ASSIGNMENT: Pull every line holding the word "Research" out of the data and copy it.

[[ INFORMATION SHOWN, beginning ]]

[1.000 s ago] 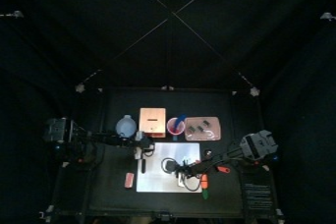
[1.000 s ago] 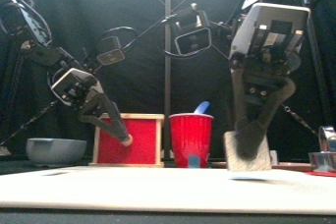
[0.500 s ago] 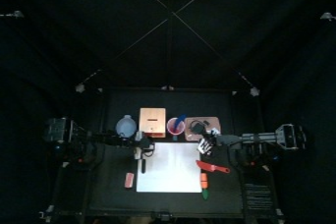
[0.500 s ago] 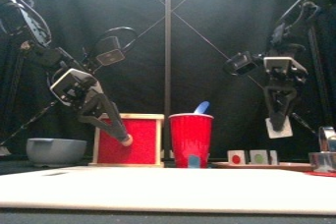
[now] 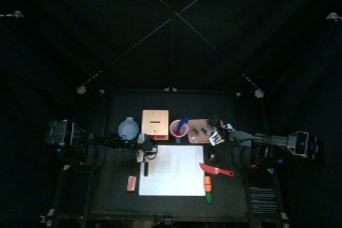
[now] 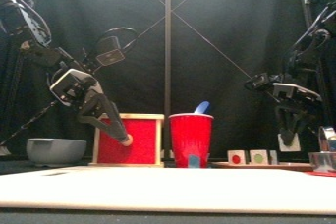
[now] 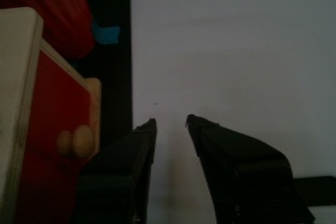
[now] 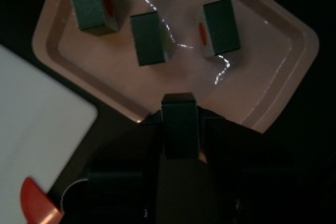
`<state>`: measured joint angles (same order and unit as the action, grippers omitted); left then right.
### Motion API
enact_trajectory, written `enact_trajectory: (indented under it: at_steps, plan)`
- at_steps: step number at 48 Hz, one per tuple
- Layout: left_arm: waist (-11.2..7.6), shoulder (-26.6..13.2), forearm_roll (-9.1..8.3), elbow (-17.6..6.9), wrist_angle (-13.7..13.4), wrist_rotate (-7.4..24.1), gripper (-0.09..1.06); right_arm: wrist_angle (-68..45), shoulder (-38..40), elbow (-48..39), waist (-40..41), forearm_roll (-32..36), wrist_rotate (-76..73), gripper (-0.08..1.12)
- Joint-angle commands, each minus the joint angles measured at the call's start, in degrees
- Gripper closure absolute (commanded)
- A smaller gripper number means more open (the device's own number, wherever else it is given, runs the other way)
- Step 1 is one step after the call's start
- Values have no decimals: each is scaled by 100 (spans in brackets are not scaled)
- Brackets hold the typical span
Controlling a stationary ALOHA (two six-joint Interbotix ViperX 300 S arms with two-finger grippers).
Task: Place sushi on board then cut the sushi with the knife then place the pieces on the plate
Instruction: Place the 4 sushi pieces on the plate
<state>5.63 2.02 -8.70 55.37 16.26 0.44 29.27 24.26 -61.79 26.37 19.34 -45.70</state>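
Three dark green sushi pieces [image 8: 149, 37] lie on the pink tray [image 8: 282, 41], which stands at the back right [image 5: 205, 130]. My right gripper [image 8: 178, 105] hangs just over the tray's near edge, shut on another sushi piece; the front view shows it [image 6: 288, 141] above the tray's pieces [image 6: 237, 156]. The white board [image 5: 174, 172] lies bare mid-table. A red knife [image 5: 217, 170] lies at its right edge. My left gripper [image 7: 168, 130] is open over the board's left part, nothing between its fingers, in front of the wooden box.
The wooden box with the red drawer [image 6: 132, 140], a red cup [image 6: 192, 138] holding a blue knife, and a blue-grey bowl [image 6: 55, 149] stand along the back. A metal cutter [image 6: 324, 159] is far right. A green toy [image 5: 211, 197] lies near the front.
My right gripper has carried its sushi piece from over the board back and to the right, to the pink tray. The left arm has stayed where it was.
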Motion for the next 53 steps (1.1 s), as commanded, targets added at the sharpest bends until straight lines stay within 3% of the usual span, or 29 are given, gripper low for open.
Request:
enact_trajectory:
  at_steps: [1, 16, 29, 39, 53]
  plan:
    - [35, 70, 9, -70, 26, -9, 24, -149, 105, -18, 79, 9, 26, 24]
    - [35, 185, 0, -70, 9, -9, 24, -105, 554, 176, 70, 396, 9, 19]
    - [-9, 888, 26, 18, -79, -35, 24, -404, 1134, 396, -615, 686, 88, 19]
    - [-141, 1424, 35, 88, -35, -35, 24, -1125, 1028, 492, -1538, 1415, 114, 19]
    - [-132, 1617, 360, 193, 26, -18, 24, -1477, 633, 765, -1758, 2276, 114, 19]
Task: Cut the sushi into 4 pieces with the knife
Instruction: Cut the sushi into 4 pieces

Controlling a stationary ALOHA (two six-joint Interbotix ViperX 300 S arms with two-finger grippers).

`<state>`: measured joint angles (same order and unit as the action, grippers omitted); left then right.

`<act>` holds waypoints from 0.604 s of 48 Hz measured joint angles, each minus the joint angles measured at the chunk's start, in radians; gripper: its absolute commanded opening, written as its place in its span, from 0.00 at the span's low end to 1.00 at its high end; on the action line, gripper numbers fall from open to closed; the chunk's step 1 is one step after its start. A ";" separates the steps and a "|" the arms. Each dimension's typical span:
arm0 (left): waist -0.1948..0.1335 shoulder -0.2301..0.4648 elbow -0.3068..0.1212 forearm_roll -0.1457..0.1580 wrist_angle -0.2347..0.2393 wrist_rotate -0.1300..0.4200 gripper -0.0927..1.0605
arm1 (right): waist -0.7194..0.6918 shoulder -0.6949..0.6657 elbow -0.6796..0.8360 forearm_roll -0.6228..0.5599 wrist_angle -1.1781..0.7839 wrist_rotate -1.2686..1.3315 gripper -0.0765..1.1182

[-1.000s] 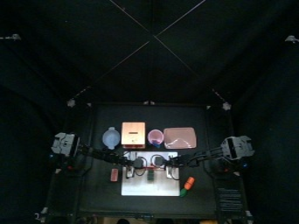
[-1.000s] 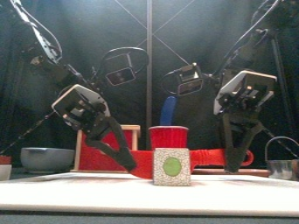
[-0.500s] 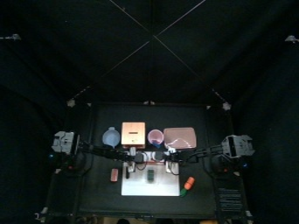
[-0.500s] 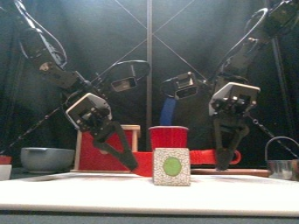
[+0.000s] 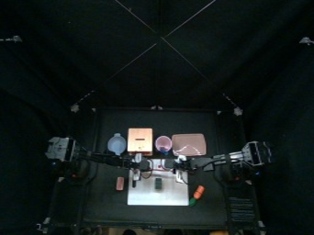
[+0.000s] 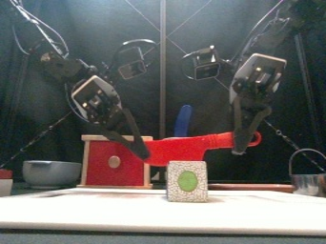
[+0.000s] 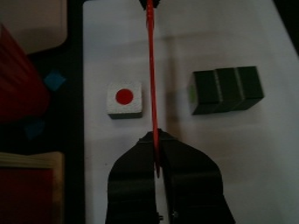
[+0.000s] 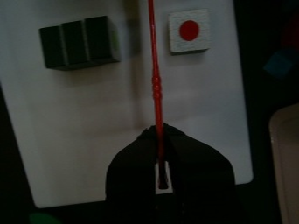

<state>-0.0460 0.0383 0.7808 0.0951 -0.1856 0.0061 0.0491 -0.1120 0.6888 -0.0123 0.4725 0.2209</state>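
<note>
A red toy knife (image 6: 192,146) hangs level above the white cutting board (image 6: 76,198), held at both ends. My left gripper (image 6: 137,151) is shut on one end and my right gripper (image 6: 239,143) on the other. In the left wrist view the knife (image 7: 149,70) shows edge-on as a thin red line running out of the gripper (image 7: 156,140). It lies between a single cut sushi piece (image 7: 124,98) and a block of three dark pieces (image 7: 226,89). The right wrist view shows the same from my right gripper (image 8: 156,131). In front, the cut piece (image 6: 188,181) stands just below the knife.
Behind the board stand the wooden box (image 5: 139,140), the blue-grey bowl (image 5: 116,143), the red cup (image 5: 163,142) with the blue knife (image 6: 182,119), and the pink tray (image 5: 189,143). An orange toy (image 5: 197,192) lies at the board's right front. A metal cutter (image 6: 306,172) is far right.
Both grippers have risen together, lifting the red knife from board height to well above the cut sushi piece.
</note>
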 measured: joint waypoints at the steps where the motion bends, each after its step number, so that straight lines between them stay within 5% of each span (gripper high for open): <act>1: -0.009 -0.005 0.000 0.000 0.000 -0.002 0.32 | 0.008 -0.002 0.000 0.006 0.000 0.002 0.23; 8: -0.069 -0.015 0.000 -0.005 0.000 -0.011 0.32 | 0.054 -0.003 -0.002 0.057 -0.002 0.000 0.23; 14: -0.104 -0.015 -0.002 -0.043 0.000 -0.011 0.32 | 0.074 -0.003 -0.006 0.074 -0.002 0.000 0.23; 20: -0.114 -0.006 -0.002 -0.078 0.000 -0.011 0.32 | 0.074 -0.002 -0.006 0.074 -0.003 0.002 0.23; 29: -0.114 0.014 -0.002 -0.091 -0.002 -0.009 0.32 | 0.074 0.020 -0.006 0.067 -0.008 0.000 0.23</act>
<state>-0.1595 0.0522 0.7793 0.0046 -0.1871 -0.0031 0.1227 -0.0920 0.6826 0.0552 0.4648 0.2209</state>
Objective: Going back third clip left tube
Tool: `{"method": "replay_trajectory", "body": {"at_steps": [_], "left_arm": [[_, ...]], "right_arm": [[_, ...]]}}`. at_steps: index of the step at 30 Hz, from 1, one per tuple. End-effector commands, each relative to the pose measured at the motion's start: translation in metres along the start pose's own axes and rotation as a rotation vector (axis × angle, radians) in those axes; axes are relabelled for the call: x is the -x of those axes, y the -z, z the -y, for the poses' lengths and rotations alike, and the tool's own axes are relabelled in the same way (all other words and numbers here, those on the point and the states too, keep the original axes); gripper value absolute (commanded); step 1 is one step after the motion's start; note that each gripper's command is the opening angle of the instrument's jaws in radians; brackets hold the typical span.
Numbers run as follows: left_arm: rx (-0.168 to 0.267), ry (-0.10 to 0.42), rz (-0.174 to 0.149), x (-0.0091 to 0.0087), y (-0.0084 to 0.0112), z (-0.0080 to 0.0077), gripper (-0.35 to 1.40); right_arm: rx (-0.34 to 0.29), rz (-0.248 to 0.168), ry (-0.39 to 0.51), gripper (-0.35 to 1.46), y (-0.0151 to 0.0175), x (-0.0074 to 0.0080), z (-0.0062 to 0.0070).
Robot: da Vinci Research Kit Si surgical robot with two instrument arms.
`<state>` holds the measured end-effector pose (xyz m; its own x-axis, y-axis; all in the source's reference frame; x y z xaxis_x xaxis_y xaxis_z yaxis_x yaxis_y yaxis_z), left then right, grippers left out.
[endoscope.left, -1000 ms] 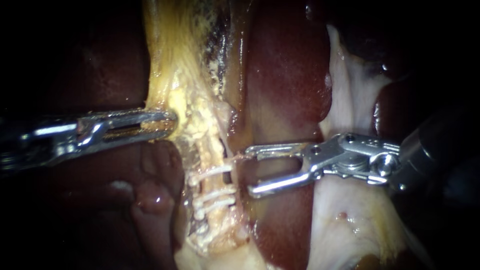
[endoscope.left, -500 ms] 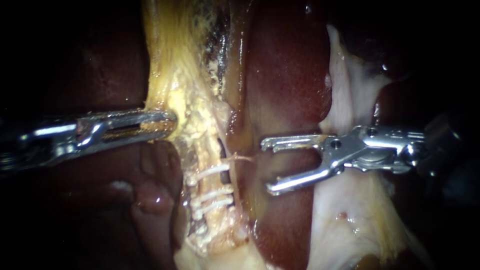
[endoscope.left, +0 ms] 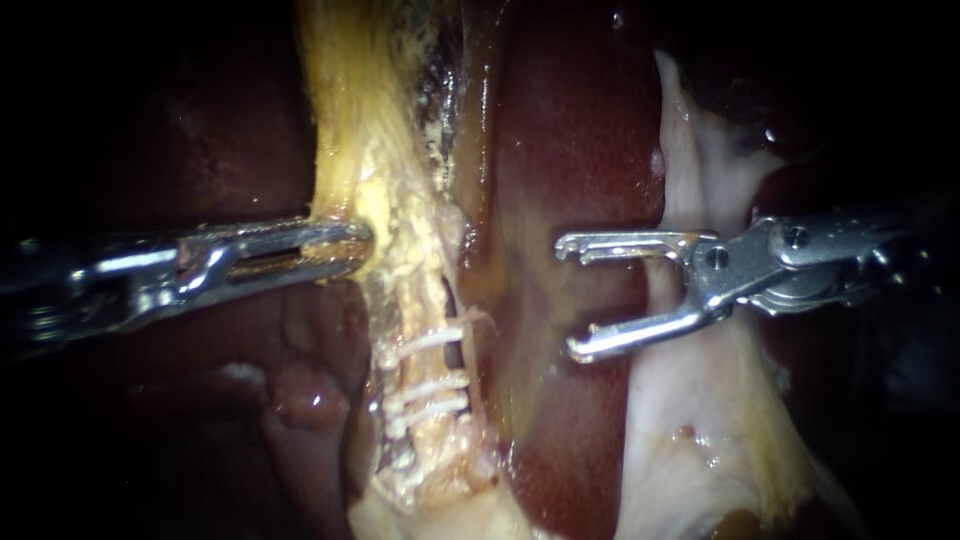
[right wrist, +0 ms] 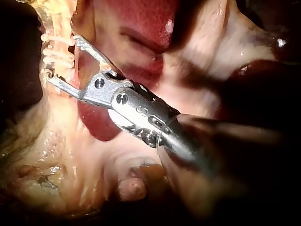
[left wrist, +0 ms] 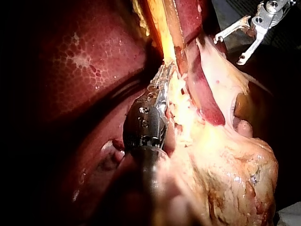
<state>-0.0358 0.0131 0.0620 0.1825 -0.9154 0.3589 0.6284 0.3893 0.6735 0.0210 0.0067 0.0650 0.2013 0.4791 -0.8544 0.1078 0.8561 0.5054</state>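
Tube [endoscope.left: 408,292] w/ 3 clips [endoscope.left: 430,384]

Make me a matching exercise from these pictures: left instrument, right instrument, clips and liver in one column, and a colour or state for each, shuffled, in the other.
Column one
1. left instrument
2. right instrument
3. clips
4. liver

Column two
A. dark red
B. open, holding nothing
C. white, across the tube
D. shut on yellow tissue

Pairs: 1-D, 2-B, 3-C, 4-A.
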Motion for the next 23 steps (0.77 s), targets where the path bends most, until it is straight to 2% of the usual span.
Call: {"method": "replay_trajectory", "body": {"at_steps": [1,8,10,23], "left_arm": [[0.001,-0.003,-0.004,0.0,-0.0004,-0.0002,-0.35],[0.007,-0.003,-0.033,-0.0005,-0.0042,-0.0007,-0.35],[0.007,-0.005,-0.036,-0.0007,-0.0047,-0.0009,-0.35],[0.006,-0.005,-0.04,-0.0007,-0.0045,-0.0006,-0.35]], "right_arm": [[-0.001,0.001,0.006,0.6,-0.0001,0.0001,0.0],[0.0,0.001,0.006,0.6,-0.0001,0.0001,0.0],[0.0,0.001,0.006,0.6,-0.0001,0.0001,0.0001],[0.0,0.001,0.006,0.6,-0.0001,-0.0001,0.0002]]}}
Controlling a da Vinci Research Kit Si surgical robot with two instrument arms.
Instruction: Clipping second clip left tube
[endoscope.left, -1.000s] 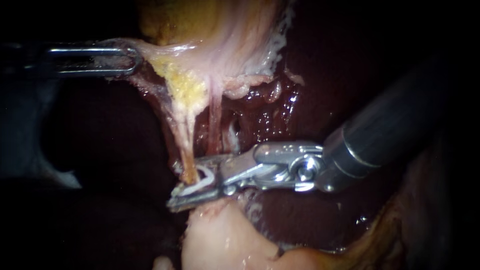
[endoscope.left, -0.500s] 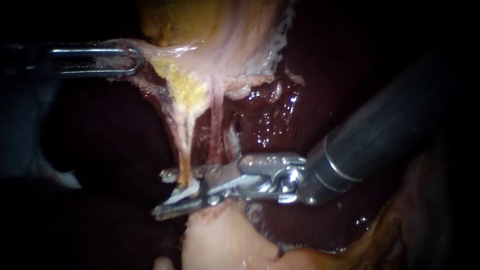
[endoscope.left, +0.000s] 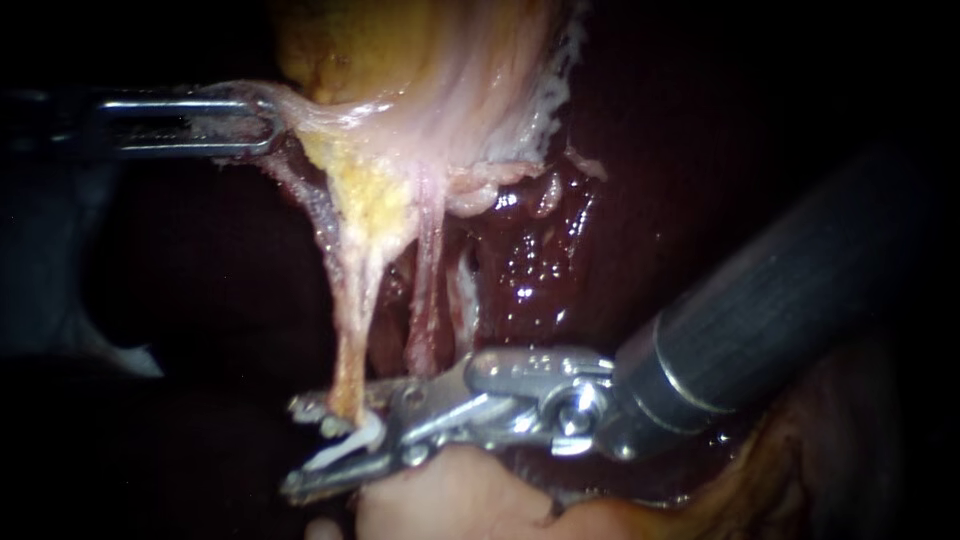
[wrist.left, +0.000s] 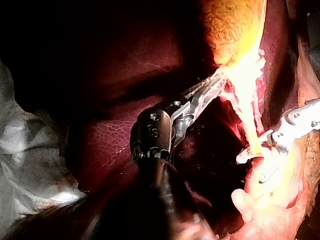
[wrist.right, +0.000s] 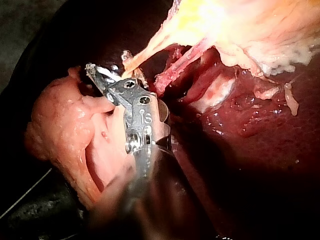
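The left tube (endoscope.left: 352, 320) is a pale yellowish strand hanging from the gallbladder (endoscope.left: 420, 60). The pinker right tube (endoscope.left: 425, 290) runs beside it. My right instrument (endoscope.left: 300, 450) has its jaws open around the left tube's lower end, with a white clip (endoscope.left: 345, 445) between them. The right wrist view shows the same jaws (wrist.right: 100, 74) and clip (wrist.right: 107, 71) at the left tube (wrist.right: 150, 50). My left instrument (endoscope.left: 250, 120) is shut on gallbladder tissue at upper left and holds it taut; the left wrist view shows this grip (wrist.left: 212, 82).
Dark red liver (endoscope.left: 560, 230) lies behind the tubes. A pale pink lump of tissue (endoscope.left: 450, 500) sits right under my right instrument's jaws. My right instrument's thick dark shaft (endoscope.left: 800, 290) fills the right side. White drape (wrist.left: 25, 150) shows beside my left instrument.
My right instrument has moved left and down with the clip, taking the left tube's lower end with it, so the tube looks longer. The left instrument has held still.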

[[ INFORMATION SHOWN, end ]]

RESULT FOR THIS EXERCISE:
Robot: da Vinci Research Kit Si surgical robot with two instrument arms.
Controlling a da Vinci Research Kit Si surgical robot with two instrument arms.

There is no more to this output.